CHAPTER 8Conditional VaR

This chapter discusses conditional VaR (CVaR), which is needed because VaR presents methodological gaps. The main gaps can be summarized by the following points.1

  • When losses are not distributed continuously (for example, do not follow normal or elliptical distributions), VaR is difficult to use and is often unstable. Since it may underestimate or overestimate risk, it is less appropriate for credit risk, operational risk, and some forms of market risk.
  • Analysts can verify the number of times that VaR is exceeded, but this statistic does not specify the loss amounts. It may thus be exceeded by $1 or $1 million.
  • VaR is not coherent mathematically. VaR of two assets may exceed the sum of individual VaRs. It thus implies that VaR does not respect subadditivity or the principle of diversification, which is very useful in finance. It may give more diversified portfolios higher maximum capital!

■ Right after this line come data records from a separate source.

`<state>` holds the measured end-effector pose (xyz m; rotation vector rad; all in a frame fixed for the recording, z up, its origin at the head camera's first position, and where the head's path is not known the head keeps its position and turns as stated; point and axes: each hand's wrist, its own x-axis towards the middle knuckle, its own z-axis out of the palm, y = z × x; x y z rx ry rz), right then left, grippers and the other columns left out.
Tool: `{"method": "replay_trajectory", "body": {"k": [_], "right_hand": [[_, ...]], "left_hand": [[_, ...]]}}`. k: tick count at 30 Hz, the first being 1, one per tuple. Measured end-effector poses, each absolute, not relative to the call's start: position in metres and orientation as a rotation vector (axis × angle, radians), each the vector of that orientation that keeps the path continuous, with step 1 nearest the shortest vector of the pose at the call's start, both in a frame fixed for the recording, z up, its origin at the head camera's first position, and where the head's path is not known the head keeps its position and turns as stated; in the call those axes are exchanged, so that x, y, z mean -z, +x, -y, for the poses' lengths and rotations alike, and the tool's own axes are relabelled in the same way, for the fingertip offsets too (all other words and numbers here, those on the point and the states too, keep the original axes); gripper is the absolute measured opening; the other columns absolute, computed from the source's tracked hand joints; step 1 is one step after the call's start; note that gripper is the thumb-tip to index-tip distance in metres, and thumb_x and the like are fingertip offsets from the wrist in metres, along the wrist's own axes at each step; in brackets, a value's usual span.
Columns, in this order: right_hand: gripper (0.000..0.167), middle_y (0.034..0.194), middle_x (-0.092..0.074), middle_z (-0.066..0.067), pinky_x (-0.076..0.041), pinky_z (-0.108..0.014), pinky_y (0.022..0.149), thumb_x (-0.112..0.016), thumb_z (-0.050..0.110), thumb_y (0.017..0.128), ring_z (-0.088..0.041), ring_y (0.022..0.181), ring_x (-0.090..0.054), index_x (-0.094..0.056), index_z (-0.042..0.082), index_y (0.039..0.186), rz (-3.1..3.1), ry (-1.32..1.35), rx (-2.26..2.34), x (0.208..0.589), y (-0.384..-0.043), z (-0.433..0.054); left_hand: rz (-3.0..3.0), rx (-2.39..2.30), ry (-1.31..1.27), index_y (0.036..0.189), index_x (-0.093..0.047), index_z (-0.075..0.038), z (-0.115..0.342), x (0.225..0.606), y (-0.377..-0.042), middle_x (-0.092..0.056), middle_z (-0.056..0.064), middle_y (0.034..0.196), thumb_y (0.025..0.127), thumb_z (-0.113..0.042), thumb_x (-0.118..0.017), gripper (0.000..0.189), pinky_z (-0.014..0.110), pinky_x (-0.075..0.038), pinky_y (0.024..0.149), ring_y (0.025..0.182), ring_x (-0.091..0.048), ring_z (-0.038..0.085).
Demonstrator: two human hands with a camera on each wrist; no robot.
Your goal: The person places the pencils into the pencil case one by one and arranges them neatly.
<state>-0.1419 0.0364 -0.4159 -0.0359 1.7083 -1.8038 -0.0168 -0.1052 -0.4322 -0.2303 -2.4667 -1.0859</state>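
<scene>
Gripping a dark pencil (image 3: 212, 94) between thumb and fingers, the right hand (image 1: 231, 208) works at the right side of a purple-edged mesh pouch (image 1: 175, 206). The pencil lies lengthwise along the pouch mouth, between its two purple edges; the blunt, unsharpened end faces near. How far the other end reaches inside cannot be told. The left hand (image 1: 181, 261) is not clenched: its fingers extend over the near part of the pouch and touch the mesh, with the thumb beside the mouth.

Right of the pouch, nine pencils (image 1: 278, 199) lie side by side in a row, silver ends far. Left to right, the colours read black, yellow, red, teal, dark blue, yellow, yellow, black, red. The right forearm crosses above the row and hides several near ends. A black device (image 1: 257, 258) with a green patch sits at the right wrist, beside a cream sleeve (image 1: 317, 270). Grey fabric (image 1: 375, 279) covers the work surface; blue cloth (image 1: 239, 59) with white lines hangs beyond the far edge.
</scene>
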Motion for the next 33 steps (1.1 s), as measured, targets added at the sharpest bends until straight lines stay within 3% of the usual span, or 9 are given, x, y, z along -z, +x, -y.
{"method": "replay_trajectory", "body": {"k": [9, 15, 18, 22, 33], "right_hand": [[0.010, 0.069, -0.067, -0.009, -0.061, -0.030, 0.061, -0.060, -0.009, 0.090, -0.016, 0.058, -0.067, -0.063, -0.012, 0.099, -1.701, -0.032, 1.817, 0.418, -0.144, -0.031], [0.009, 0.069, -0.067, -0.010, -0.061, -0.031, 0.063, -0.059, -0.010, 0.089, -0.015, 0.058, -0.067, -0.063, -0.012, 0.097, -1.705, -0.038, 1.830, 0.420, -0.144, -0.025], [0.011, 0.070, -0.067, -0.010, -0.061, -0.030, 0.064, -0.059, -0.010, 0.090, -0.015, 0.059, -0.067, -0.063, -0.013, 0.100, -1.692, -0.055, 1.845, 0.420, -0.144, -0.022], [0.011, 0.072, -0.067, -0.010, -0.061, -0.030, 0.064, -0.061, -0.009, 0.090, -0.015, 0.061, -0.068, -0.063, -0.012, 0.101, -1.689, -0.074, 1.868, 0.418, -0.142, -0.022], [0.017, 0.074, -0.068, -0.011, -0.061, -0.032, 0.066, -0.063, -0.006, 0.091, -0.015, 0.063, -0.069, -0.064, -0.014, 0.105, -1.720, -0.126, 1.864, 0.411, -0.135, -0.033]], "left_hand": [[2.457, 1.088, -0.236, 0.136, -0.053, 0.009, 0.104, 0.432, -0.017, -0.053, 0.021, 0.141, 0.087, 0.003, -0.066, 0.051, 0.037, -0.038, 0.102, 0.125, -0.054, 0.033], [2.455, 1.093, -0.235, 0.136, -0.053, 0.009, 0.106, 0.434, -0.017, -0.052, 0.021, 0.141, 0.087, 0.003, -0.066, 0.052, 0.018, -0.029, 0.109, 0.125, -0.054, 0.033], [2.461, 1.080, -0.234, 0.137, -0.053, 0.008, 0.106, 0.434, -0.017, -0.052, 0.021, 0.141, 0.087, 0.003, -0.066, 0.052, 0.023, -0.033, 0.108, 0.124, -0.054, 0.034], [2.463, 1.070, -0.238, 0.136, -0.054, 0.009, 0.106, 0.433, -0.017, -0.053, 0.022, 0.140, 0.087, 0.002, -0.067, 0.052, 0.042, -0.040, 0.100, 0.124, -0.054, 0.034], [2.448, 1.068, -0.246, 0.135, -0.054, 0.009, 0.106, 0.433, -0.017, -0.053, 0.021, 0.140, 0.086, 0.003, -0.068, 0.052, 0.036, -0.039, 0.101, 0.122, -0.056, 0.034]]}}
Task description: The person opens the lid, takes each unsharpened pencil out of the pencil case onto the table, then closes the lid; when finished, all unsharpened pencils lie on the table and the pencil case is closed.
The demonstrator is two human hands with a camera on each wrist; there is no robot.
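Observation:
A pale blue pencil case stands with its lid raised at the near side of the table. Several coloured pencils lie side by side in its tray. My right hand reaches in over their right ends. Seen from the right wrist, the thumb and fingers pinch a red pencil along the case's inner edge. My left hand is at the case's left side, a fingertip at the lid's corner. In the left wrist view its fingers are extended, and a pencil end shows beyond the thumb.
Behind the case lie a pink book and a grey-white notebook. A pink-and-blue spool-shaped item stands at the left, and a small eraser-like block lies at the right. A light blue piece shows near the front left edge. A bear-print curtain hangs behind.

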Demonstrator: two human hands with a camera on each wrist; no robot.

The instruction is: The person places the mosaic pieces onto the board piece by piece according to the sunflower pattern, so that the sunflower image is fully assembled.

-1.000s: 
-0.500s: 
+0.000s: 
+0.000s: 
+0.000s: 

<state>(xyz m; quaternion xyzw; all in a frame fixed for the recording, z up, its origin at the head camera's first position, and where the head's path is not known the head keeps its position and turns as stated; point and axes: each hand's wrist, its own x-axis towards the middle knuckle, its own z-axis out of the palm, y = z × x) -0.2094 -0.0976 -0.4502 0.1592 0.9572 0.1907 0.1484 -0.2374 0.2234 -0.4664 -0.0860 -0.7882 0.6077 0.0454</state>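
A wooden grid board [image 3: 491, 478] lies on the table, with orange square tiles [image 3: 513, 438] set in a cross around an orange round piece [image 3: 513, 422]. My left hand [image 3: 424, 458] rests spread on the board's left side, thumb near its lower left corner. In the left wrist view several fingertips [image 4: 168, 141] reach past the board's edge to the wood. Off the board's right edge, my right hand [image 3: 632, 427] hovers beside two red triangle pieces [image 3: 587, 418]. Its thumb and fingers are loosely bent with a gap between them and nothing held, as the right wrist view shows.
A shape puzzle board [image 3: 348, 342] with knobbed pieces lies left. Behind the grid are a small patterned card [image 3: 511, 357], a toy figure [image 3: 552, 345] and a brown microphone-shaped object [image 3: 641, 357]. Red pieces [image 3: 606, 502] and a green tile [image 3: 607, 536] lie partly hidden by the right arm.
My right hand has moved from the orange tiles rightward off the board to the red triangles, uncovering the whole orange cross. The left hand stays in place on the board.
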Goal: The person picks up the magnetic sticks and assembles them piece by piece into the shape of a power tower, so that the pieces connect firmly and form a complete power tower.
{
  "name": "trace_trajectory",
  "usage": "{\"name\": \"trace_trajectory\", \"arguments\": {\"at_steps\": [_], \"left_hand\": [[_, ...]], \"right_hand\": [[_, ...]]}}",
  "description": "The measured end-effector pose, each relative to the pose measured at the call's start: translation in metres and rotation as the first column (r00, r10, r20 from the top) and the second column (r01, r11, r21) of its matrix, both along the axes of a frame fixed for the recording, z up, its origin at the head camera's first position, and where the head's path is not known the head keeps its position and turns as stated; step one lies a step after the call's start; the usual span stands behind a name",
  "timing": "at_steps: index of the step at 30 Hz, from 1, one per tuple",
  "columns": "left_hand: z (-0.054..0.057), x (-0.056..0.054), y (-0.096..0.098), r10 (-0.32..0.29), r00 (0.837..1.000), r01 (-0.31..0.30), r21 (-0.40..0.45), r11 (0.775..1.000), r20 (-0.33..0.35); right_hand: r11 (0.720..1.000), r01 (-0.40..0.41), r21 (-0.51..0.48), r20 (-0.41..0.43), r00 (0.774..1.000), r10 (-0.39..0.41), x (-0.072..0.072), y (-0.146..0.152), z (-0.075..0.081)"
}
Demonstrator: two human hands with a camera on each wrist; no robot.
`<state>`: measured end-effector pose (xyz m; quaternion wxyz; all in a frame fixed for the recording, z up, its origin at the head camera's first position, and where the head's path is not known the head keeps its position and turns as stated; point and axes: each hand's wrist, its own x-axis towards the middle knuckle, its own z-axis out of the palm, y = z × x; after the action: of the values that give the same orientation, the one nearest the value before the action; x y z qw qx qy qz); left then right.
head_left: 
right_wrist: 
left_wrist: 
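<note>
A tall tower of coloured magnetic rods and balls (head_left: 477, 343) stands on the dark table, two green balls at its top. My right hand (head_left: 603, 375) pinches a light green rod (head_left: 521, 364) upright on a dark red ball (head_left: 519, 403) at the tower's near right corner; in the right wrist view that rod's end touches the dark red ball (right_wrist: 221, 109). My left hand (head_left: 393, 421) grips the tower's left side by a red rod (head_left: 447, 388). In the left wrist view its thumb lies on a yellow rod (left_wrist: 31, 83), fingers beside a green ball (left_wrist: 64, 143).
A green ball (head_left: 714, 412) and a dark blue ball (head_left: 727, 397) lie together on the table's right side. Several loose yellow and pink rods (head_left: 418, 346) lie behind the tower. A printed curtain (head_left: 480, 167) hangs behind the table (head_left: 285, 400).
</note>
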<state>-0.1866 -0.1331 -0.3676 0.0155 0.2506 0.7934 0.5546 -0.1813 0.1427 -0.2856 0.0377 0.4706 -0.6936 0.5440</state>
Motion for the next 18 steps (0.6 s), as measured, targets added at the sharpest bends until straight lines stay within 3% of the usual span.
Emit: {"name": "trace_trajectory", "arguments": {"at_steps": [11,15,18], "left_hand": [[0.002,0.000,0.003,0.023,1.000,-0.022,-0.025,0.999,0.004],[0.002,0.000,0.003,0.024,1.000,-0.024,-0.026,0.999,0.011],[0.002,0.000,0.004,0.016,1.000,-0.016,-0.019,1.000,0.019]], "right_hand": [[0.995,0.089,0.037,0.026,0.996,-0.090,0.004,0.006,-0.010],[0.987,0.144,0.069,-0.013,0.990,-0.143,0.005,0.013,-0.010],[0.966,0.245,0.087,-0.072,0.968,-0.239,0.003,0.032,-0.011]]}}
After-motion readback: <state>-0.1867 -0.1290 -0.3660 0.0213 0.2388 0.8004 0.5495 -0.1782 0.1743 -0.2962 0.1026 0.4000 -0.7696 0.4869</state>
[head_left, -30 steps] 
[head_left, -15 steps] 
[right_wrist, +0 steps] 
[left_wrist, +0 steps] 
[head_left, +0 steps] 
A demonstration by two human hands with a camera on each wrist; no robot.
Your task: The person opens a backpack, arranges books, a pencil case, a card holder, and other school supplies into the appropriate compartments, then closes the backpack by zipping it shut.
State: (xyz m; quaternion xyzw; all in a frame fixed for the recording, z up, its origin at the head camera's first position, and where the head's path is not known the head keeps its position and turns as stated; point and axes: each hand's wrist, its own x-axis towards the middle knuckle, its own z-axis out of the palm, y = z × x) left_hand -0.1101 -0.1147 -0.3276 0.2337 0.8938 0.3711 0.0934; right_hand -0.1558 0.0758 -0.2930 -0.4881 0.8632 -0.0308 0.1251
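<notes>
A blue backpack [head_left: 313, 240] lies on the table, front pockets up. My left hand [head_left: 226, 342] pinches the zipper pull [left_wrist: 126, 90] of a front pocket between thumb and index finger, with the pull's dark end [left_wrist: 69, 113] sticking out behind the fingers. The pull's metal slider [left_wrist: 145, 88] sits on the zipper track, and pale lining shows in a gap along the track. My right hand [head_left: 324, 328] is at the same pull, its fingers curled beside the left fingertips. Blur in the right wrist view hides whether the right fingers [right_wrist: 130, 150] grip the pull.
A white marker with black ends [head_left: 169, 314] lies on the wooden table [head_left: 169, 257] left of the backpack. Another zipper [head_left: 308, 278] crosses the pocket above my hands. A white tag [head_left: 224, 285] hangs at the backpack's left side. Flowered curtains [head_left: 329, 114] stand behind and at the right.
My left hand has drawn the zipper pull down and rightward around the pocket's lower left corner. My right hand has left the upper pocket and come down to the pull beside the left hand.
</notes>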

CVaR is more difficult to calculate and to test, but offers several advantages:

  • CVaR is the expected conditional loss greater than VaR. It may also be interpreted as the mean of VaRs that exceed a given VaR.
  • The same portfolio maximization results are obtained with relative CVaR as for relative VaR with a normal distribution and for elliptical distributions, because we minimize the portfolio variance in all cases.
  • CVaR may be useful for very asymmetric distributions (market risk, credit risk, operational risk). ...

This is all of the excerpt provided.